Per diversi anni ho praticato yoga sperimentando sensazioni molto belle, intuizioni e contatto profondo con una parte di me; in una tipologia prevalentemente mentale come la mia, quando non c’è integrazione interna, questa pratica può aumentare il divario tra pensare e sentire e rafforzare la razionalità, può trasformarsi in una fuga dal sentire. A me è successo.

Attraverso l’incontro con la Psicosintesi le mie difese razionali hanno iniziato ad incrinarsi ed è cominciato il recupero della mia sfera emotiva; quel periodo doloroso e meraviglioso mi ha portato a concludere una relazione, a intraprendere in seguito una nuova relazione ed a creare una stupenda famiglia allargata.

Nel 2011 ho incontrato una malattia importante e mi sono confrontato con la mia mortalità; questa situazione mi ha dato l’opportunità di esprimere il mio spirito vitale, di affrontare le difficoltà in maniera attiva e di cambiare qualcosa nella mia vita. In quel periodo ho messo a fuoco le mie nuove aspirazioni personali e professionali, mettendo le basi per questa nuova, ricca esperienza lavorativa ed umana che mi porta ora a parlarti di tutto questo. Si dice che la malattia può essere un’occasione per cambiare qualcosa nella propria vita: per me è stato così ed ora è chiaro che è possibile cambiare senza l’urgenza della malattia, si può prevenire lavorando sulla propria storia personale e riscoprire le profonde aspirazioni dell’anima, prima che si manifestino sintomi fisici legati al distacco dal proprio progetto di vita. E mi piace accompagnare le persone in questa meravigliosa avventura.

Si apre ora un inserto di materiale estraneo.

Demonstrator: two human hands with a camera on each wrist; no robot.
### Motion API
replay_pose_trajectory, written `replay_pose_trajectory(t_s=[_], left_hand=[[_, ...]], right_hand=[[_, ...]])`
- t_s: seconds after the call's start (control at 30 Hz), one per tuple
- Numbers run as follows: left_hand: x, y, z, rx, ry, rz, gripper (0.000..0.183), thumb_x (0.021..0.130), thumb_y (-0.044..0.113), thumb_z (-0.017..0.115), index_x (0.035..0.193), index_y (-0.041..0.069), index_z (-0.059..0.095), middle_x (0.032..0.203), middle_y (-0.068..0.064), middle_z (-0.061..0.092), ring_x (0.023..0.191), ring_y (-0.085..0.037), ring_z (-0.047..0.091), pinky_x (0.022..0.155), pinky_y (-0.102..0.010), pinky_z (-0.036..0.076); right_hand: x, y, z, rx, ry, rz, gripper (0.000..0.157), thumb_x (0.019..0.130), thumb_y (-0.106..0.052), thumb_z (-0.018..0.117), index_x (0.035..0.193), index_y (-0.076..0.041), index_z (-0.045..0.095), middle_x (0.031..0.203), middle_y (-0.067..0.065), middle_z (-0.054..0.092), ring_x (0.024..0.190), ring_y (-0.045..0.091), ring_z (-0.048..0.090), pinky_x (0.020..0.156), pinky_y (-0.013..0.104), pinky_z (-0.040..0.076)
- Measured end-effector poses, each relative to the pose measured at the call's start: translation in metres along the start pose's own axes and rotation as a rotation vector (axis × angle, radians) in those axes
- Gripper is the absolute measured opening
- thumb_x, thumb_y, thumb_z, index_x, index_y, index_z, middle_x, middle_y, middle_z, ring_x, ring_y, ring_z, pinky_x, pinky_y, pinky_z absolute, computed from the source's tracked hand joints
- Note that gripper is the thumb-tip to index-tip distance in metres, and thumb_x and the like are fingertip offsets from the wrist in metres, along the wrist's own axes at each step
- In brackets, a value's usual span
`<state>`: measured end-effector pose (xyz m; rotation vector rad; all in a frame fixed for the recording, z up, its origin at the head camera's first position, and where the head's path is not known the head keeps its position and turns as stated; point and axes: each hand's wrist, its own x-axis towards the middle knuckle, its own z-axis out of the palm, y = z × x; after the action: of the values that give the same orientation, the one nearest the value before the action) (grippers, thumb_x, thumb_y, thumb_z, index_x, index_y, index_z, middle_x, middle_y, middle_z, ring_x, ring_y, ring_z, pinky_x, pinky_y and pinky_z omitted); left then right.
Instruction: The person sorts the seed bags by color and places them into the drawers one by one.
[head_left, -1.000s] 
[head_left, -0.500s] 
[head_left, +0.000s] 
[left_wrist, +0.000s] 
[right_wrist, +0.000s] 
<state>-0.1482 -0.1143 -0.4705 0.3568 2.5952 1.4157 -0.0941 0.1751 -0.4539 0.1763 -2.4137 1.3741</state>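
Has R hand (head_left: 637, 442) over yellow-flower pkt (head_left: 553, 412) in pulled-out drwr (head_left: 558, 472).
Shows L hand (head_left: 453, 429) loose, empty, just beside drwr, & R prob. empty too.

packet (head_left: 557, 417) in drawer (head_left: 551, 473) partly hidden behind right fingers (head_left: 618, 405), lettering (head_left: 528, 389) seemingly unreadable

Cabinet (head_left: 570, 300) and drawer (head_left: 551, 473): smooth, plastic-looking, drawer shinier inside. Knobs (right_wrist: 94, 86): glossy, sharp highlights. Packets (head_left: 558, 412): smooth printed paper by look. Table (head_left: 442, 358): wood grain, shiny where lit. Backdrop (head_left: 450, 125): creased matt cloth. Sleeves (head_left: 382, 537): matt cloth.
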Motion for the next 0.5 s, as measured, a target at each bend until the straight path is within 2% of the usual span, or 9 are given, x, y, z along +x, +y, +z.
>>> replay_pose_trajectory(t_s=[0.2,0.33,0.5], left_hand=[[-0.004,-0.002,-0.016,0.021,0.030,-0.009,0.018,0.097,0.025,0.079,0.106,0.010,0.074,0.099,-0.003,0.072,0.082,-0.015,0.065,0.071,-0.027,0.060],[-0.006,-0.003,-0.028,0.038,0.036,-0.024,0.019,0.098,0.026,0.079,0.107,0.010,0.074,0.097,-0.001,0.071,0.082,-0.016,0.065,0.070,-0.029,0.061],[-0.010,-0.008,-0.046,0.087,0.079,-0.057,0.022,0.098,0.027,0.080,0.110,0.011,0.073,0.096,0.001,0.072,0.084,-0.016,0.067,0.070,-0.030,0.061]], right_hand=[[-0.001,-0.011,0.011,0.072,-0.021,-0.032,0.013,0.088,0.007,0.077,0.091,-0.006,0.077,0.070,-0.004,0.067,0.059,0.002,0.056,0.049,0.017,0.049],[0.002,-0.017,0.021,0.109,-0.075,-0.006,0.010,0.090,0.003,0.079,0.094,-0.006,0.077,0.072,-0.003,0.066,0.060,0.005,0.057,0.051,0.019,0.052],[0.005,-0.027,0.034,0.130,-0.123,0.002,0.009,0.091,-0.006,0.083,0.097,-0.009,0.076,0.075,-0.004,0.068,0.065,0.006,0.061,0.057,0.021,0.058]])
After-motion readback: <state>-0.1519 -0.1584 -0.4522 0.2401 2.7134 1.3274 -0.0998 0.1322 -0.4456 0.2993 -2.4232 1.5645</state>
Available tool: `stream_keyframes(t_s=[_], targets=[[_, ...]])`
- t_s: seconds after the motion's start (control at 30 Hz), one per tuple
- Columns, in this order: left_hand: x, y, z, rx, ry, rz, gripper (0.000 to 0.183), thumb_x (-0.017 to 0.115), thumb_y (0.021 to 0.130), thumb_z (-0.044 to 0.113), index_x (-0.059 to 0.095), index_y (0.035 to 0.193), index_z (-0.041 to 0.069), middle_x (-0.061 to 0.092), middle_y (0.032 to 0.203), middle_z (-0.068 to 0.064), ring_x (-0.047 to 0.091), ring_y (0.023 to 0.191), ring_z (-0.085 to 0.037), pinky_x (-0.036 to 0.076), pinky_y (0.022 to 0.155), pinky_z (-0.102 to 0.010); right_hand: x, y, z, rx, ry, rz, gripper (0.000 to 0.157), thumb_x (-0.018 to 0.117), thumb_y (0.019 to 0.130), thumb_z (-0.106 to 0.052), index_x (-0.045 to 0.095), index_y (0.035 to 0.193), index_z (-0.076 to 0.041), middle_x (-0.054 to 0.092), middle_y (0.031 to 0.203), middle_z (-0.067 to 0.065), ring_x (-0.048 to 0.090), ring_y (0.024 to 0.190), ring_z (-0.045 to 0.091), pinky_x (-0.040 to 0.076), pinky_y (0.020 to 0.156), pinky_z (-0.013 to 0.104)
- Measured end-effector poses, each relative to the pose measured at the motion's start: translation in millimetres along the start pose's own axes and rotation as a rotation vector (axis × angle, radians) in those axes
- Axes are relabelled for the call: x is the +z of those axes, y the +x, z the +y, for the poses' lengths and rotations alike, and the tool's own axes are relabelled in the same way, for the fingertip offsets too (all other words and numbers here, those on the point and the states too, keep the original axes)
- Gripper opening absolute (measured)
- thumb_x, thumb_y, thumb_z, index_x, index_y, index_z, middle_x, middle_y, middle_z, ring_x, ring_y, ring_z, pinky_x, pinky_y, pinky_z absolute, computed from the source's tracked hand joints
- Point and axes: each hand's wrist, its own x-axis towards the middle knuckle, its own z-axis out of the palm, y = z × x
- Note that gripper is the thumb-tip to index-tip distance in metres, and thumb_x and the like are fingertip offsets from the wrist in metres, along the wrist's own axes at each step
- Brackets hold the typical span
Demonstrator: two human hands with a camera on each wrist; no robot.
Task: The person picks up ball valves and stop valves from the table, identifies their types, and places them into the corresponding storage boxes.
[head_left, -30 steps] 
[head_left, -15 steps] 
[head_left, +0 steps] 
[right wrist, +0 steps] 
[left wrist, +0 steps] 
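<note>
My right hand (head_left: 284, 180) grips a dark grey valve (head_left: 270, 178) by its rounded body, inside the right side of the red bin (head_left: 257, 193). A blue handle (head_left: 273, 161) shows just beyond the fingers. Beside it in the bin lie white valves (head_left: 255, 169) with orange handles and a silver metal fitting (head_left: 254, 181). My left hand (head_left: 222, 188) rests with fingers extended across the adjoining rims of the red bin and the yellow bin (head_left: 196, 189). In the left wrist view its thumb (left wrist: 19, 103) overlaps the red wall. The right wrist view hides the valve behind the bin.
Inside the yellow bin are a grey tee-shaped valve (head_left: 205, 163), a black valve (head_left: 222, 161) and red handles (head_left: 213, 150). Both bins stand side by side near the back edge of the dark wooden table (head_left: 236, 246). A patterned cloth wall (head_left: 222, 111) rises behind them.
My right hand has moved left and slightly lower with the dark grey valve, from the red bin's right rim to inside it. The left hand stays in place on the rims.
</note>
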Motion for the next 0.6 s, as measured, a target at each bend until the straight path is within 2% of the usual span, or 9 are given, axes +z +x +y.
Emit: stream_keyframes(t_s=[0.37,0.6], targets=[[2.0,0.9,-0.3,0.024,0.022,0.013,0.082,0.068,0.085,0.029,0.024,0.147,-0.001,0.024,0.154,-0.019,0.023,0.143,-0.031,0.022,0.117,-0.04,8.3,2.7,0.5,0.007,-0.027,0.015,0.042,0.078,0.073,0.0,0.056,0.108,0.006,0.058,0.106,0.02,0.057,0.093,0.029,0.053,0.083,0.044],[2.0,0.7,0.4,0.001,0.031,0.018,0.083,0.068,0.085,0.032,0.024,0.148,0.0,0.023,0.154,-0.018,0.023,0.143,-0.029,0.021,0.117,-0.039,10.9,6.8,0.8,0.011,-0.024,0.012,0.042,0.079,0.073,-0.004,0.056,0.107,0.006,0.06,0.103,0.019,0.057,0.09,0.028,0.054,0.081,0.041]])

Nel corso del tempo ho sperimentato e sperimento su di me diverse tecniche e terapie: counseling e terapia psicosintetica, terapia bioenergetica personale e di gruppo, terapia di coppia, terapia integrata con elementi di psicosomatica e PNL.

Ne mio percorso di vita ho poi incontrato il Villaggio Globale di Bagni di Lucca dove ho trovato la sintesi di tante mie passioni: la meditazione, la consapevolezza, la crescita personale, la scienza e il counseling.

Con altri colleghi counselor e coach partecipo a sessione periodiche di supervisione dove è possibile condividere esperienze e difficoltà incontrate nel lavoro quotidiano per avere supporto, nuovi strumenti e continuare a lavorare su se stessi.